93 Gas. From the Mobil.

My car only takes 93 gas. From the Mobil. Not that you have to fill it up or anything, but in case you do, it has to be 93 gas. From the Mobil. 

It was April, 2012. I was four months pregnant when I got rear-ended and begged to borrow Ma's car for a few days. She wasn't jazzed about the notion because it broke one of her Life's Rules, cataloged under Tape Number 39: Never drive anyone else's car. God Forbid you get into an accident. God Forbid you get into an accident driving someone else's car. What a pain in the ass.

Sitting in the driver's seat, checking my mirrors and adjusting the seat for my longer legs, I can recall thinking: I've never driven this Bad Boy before. How funny, because that "Bad Boy" of a car was a 2005 Volvo. Hardly as badass as the zippy Acura I was paying exorbitant payments on at the time. But I liked it. It belonged to my Ma. I was going to be a Mom. Seemed like a natural fit. The Volvo, although older than the Acura, made me feel like my "Mom Card" had been punched for the first time. "First a Volvo... then what? Skechers shoes?" I remember thinking as I backed out of the drive. She shouted to me from the garage,  "My car only takes 93 gas. From the Mobil. Not that you have to fill it up or anything, but in case you do, it has to be 93 gas. From the Mobil." 
...

Tossing the key onto the kitchen table, I told her "I really like driving that thing." Ironically enough, two short months later, "that thing" would be mine. Because Life can never be as easy as your hand out the window in the wind.

Once Ma was gone, I sold the Acura, bought the Volvo for the bargain price of $1, and have been happily driving it ever since. Dad and I liked the notion that GeeGee's car would be taking her grandchildren to doctor's appointments or to baseball practices. I still even keep a bookmark stuck into the dash that reads, "We are so very proud of you," in Ma's handwriting, of course. Nice to see that reminder every day.

The Volvo has taken me (and her Grandchildren) 46,000 since June of 2012, just days after she was gone. My goal was to see the odometer at 65,000 miles before trading that Bad Boy in... I'm just short of that, and that is okay. My emotional attachment to this car is irrational at best, and I know it. In my mind, that car was one last connection to my Ma, and each day I drive it, it's one day further from last seeing her... but, depending on what you believe, it's one day closer to seeing her again. In the meantime, though, I always look for the "signs" she isn't really that far away after all.

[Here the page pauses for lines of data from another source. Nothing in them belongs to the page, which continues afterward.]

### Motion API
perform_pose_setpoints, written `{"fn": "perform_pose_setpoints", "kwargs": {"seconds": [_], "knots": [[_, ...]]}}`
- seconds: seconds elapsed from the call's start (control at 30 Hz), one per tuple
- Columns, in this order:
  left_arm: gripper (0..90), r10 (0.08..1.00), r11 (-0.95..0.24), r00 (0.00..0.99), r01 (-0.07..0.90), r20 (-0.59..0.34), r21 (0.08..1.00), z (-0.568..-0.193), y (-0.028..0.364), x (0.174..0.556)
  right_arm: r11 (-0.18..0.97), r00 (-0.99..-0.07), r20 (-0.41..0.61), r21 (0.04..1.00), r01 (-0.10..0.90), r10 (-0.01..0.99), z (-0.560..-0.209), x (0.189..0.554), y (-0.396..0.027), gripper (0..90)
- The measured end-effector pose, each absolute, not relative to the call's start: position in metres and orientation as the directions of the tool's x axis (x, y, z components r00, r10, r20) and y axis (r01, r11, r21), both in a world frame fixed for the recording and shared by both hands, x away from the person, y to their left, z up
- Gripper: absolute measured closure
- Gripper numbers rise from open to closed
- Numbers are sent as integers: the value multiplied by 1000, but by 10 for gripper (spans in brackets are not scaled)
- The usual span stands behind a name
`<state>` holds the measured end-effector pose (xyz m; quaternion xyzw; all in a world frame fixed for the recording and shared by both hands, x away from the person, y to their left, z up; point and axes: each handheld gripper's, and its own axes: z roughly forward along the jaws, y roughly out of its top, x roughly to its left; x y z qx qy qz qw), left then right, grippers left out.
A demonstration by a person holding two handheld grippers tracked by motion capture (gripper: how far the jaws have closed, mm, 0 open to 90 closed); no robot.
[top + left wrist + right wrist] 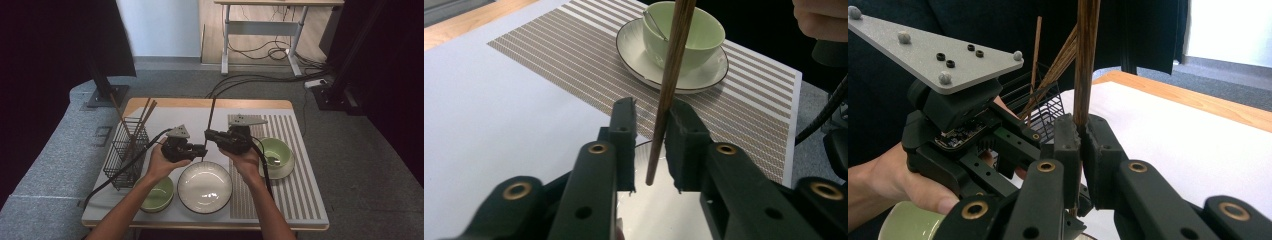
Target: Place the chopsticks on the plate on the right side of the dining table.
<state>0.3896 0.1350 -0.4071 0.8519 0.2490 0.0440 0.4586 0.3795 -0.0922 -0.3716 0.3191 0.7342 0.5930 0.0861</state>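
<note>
A dark wooden chopstick (211, 112) stands nearly upright over the middle of the table. My right gripper (209, 134) is shut on it, and in the right gripper view the two pads clamp the chopstick (1085, 60) at the right gripper (1080, 122) tips. My left gripper (202, 148) faces it from the left. In the left gripper view the chopstick's (671, 65) lower end hangs between the jaws of the left gripper (653, 107). It lies close to the right-hand jaw, with a gap on the other side, so this gripper is open.
A black wire basket (125, 150) with several more chopsticks stands at the table's left. A white plate (205, 186) and a green bowl (157, 195) lie near the front edge. A green cup (275, 152) with a spoon sits on a saucer on the striped mat (295, 190).
</note>
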Motion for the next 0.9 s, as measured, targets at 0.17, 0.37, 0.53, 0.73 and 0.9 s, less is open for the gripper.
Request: {"fn": "perform_pose_setpoints", "kwargs": {"seconds": [0.17, 0.37, 0.53, 0.73, 0.9], "knots": [[801, 460, -454, 873, 386, -160, 803, -406, 135, 389, 84, -781, 262, 925, 371, 567, -372, 380, -93, 852], [843, 457, -458, 875, 386, -160, 801, -407, 135, 388, 71, -778, 275, 923, 378, 565, -374, 381, -94, 851], [863, 452, -488, 882, 369, -133, 791, -405, 135, 385, 57, -778, 296, 919, 391, 554, -378, 383, -96, 841], [866, 472, -516, 875, 377, -112, 769, -403, 139, 383, 72, -775, 282, 919, 387, 565, -380, 383, -95, 803], [867, 490, -524, 865, 395, -112, 754, -402, 145, 384, 99, -762, 228, 929, 357, 606, -380, 379, -97, 704]]}}
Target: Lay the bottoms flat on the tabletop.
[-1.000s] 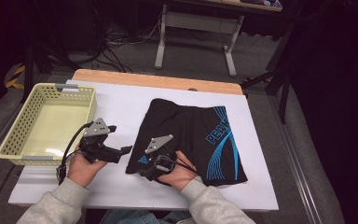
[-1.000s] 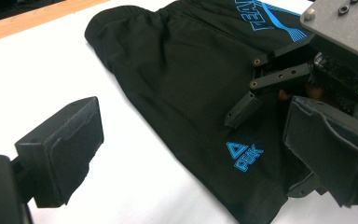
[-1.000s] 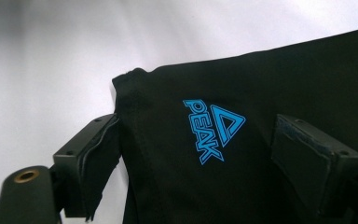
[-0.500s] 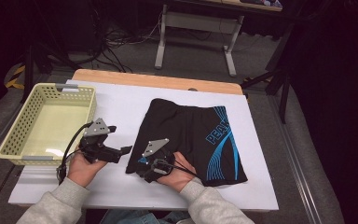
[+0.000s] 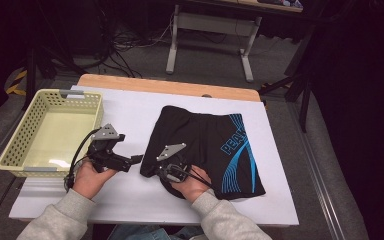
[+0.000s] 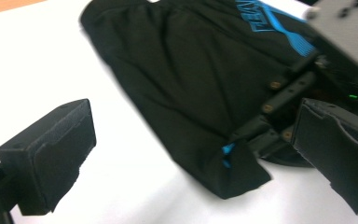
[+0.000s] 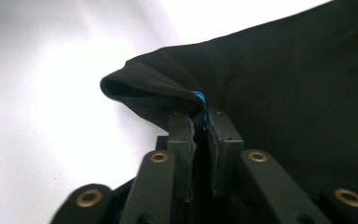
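The right tongs have just pinched shut on the near-left corner of the black fabric shorts with blue print, whose length runs right across the white desk, while the left tongs gape wide, empty, just left of that corner.

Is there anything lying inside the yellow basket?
No, the yellow basket in the high view shows a bare floor with nothing in it.
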Demonstrator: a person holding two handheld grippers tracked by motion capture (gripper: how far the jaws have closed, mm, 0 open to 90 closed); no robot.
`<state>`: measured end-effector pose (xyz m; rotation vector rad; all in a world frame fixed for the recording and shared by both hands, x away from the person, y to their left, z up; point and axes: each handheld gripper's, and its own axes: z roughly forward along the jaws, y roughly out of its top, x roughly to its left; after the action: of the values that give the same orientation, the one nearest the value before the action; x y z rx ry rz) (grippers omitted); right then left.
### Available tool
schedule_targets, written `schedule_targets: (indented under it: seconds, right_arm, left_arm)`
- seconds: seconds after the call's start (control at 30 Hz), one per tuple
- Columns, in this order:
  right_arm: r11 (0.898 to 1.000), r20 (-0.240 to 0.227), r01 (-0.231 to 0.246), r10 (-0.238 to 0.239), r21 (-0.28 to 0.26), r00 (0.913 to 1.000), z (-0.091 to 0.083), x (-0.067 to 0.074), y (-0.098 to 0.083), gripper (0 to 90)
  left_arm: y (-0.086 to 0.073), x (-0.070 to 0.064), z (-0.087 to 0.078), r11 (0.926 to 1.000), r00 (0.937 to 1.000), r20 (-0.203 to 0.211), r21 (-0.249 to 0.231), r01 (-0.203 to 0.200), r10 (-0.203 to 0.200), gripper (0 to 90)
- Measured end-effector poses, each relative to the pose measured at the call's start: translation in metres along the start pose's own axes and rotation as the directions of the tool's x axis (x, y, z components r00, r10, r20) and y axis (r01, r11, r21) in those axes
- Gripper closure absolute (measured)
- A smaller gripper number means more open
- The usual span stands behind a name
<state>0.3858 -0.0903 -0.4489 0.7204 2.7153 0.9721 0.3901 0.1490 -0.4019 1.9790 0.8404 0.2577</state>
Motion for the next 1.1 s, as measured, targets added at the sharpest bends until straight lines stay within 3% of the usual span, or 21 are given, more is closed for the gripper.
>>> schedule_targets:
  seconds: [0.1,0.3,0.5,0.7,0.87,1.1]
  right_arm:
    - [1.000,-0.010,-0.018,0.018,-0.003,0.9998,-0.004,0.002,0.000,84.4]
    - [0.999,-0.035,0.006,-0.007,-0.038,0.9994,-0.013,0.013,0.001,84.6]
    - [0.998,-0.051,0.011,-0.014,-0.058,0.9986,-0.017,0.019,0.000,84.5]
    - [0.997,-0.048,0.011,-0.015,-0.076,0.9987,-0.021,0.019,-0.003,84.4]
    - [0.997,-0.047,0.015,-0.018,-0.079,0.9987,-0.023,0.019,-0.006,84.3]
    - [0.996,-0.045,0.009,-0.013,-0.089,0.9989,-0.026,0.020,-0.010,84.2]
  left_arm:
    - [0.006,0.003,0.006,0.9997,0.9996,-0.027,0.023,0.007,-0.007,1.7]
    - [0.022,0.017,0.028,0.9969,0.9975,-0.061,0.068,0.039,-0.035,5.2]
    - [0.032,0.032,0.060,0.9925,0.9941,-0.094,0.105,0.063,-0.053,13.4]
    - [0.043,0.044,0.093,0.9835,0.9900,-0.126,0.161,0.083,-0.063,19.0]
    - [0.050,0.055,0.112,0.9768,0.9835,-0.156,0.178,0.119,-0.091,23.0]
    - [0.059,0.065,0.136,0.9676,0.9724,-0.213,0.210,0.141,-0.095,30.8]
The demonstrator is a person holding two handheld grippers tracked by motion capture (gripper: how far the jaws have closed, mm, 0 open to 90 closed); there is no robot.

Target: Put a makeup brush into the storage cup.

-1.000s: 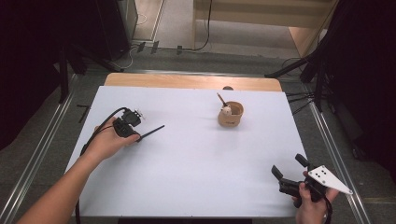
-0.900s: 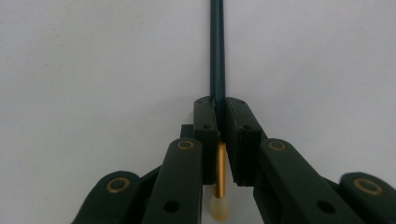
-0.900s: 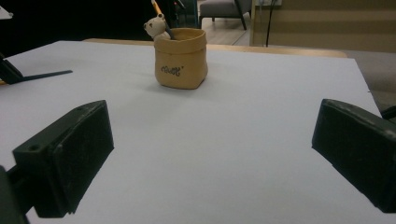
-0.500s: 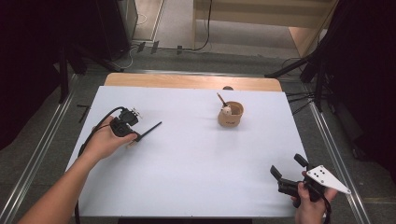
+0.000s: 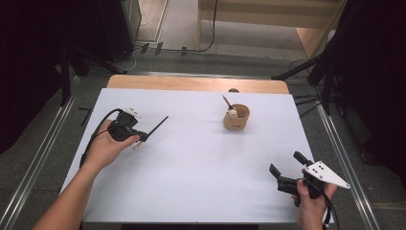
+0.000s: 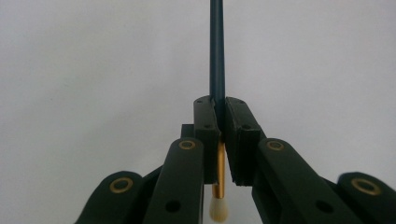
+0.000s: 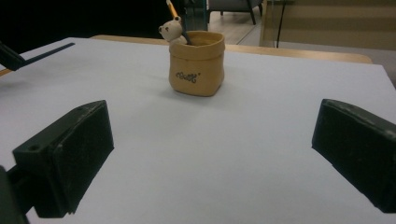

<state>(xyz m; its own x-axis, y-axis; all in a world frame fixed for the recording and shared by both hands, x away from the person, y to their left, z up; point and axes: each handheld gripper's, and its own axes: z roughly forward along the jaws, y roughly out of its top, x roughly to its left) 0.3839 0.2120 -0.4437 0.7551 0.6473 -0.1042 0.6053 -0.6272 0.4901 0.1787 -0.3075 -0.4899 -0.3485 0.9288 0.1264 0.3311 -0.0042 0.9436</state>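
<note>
One brush (image 5: pixel 152 130) is in hand and one more thing already stands in the tan pot (image 5: pixel 236 118), so the work looks roughly at its middle: the pick-up is done, and what seems left is carrying the brush across the white table (image 5: pixel 201 182) and setting it in the pot. The left gripper (image 5: pixel 135 137) sits near the table's left edge, its jaws clamped tight on the brush just above the gold ferrule (image 6: pixel 218 175), with the dark handle (image 6: pixel 217 51) running straight out ahead and the pale bristle tip (image 6: pixel 218 211) hanging below the jaws. The right gripper (image 5: pixel 287 168) rests at the near right corner, jaws spread wide with nothing between them, pointed toward the pot (image 7: pixel 196 63), which stands well apart from both hands near the far side. A small bear figure (image 7: pixel 171 31) perches at the pot's rim beside a slanted stick (image 5: pixel 226 101) whose lower end is hidden inside, so I cannot tell whether it is another brush. In the high view the brush head is mostly covered by the left hand (image 5: pixel 106 146).
</note>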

On Saturday, after a particularly uncomfortable "Car Dealer Hostage Situation," (an entirely different blog post that just has to be written) I just wanted to get back to the kids for hugs and love. Almost home, I was greeted by a "sign"... A Cardinal, casually sitting in the middle of the road, unfazed by the approaching Volvo. After a few seconds, that bird flew north, probably to Wisconsin. Ma loved Wisconsin.

...

Today, I met a dealer named Jimmy H. and he loved the Cubs. Good signs. I finally picked out a car, and will take delivery in a couple of days. When I asked Maddy earlier what color car I should get, she told me "Blue. So it'll match my eyes"... GeeGee's too, baby girl. GeeGee's too. Blue it is.

If you happen to hear about a woman who had to be pried away from her ridiculously old, trade-in car, that's probably me. But, I will try to compose myself and recall her sage advice: Tape Number 20- crying makes you tired. Crying does nothing but make your face puffy and tired and then you’re all cried out and you’re thirsty. Stop crying.

I will say my goodbyes and be sure to make this car my very own. First order of business: finding the perfect spot for my bookmark. After all, it will be nice to be reminded of how proud she is of me, while out shopping for a new pair of Skechers, or even just while filling up with gas. 

Although this car doesn't take 93. And that's okay.